Everlasting Faith, the group’s third release, features ten tracks, most of which have become Gospel standards. The album opens with They’re Holding Up the Ladder, an upbeat, foot-tapping Easter Brothers number about living life to attain the ultimate goal of Heaven. They also offer cheery versions of two Stanley Brothers classics, Daniel Prayed and Hallelujah I’m Ready to Go. Both are fairly faithful to the originals, although Daniel Prayed (particularly the harmonies) seems to be modeled after the more recent Patty Loveless cut. Hallelujah I’m Ready to Go isn’t quite as driving as previous versions have often been, though still enjoyable. Grace Wilson and Lindsey Nale’s vocals are sincere and the group throws in an interesting a capella chorus near the end of the song.

One of the most powerful songs on the album is Homecoming, which fans of Rhonda Vincent might recognize from several of her albums. While Rhonda’s version is already pretty stripped down, the Loose Strings Band does a completely a capella version here. Lindsey Nale takes the lead vocals, and the other band members contribute tight, pure harmonies. The harmonies on By the Mark are also quite well-done.
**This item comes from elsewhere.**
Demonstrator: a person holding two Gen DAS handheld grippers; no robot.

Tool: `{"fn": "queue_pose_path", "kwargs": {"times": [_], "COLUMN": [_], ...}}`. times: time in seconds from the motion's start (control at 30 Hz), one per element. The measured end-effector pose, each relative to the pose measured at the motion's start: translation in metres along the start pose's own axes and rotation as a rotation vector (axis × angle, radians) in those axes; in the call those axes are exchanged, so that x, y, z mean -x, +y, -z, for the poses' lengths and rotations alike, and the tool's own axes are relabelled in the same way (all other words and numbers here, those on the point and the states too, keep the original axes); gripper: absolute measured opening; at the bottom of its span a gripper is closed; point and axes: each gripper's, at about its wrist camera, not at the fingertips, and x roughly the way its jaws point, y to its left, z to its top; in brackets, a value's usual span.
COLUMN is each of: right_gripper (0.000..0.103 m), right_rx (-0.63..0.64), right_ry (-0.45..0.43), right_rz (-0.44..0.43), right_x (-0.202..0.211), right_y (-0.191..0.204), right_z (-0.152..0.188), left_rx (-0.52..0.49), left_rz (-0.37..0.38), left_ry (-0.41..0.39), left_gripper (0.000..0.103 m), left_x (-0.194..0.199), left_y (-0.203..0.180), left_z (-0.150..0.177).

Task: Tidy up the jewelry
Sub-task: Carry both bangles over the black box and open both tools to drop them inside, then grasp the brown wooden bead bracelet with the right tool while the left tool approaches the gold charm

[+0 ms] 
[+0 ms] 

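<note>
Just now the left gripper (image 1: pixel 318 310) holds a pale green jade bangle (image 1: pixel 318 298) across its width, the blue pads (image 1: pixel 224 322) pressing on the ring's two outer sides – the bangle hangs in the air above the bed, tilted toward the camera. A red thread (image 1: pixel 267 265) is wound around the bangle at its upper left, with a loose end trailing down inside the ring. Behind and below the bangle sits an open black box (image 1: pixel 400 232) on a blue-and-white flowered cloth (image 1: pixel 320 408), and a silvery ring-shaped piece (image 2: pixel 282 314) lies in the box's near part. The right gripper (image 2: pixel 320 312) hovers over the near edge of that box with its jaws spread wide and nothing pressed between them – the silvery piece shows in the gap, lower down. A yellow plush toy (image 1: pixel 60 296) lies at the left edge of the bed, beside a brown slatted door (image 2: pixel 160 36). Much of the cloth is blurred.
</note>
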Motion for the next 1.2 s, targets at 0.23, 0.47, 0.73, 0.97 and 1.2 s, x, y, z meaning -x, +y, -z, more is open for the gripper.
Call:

Other particularly enjoyable tracks are the bouncy, uptempo I’ll Fly Away and the album closer, a straightforward yet soulful version of Will the Circle Be Unbroken.  Also of note is the album’s one song not based in traditional music, Beautiful Things. The group does a fine job with the folk-pop sounds of this recent cut from the contemporary Christian-leaning group Gungor. Channing Russell offers a gentle guitar opening that fits the song well.

All of the band members take turns with the lead vocals, offering sweet, earnest takes on these well-known songs. While the girls in the band are still young, they are all skilled musicians and contribute solid instrumentation to the project. If Everlasting Faith is any indication, Wilson (bass), Russell (guitar), Lindsey Nale (fiddle), and Ashley Nale (banjo) all have a bright future ahead of them in bluegrass music.

For more information on the Loose Strings Band, visit their website at www.theloosestringsband.com. Their new album is available from several online retailers.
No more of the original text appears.